## WHAT IS BEING ASKED
The lines to be copied are those below that contain "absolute".

## DATA EXCERPT

.....

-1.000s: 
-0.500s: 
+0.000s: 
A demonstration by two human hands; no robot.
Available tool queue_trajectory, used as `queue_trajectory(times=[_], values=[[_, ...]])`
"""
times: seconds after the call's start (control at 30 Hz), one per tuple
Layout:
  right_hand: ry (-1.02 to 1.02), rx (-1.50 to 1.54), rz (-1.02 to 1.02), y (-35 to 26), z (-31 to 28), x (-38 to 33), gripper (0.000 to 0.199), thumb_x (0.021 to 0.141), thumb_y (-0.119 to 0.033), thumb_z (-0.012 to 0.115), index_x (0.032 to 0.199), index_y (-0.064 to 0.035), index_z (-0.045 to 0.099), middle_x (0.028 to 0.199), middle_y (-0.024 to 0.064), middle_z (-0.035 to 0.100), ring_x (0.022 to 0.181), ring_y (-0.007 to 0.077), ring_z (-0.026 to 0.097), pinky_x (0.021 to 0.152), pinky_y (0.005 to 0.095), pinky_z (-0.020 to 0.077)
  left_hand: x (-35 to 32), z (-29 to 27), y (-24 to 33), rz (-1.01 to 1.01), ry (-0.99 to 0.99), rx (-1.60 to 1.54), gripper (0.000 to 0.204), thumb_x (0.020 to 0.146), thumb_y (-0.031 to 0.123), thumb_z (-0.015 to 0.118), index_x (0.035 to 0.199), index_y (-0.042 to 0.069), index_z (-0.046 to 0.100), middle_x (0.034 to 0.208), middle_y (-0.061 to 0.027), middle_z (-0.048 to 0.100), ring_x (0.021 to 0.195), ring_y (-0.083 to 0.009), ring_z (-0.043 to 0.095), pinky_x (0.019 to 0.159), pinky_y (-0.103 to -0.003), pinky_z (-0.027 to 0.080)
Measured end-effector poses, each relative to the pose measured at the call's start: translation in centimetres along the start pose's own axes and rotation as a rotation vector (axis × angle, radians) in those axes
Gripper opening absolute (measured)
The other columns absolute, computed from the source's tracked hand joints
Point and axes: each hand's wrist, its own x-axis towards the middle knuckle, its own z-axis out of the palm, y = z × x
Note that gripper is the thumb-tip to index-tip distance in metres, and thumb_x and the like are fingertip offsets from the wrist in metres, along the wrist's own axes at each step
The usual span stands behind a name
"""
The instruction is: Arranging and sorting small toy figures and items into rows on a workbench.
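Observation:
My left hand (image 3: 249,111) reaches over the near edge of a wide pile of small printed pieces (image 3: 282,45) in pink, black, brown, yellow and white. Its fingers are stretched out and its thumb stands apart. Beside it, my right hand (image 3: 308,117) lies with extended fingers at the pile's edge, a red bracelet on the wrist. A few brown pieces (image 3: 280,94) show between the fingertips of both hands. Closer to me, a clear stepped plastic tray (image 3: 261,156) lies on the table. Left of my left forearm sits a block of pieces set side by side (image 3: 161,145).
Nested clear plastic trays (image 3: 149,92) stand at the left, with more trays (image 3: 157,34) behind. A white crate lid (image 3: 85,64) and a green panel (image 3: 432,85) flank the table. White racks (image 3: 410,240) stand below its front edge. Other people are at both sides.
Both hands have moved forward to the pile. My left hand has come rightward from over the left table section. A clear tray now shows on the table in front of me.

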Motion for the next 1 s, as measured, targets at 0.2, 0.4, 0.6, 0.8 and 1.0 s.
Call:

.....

## OUTPUT
Gripper opening absolute (measured)
The other columns absolute, computed from the source's tracked hand joints

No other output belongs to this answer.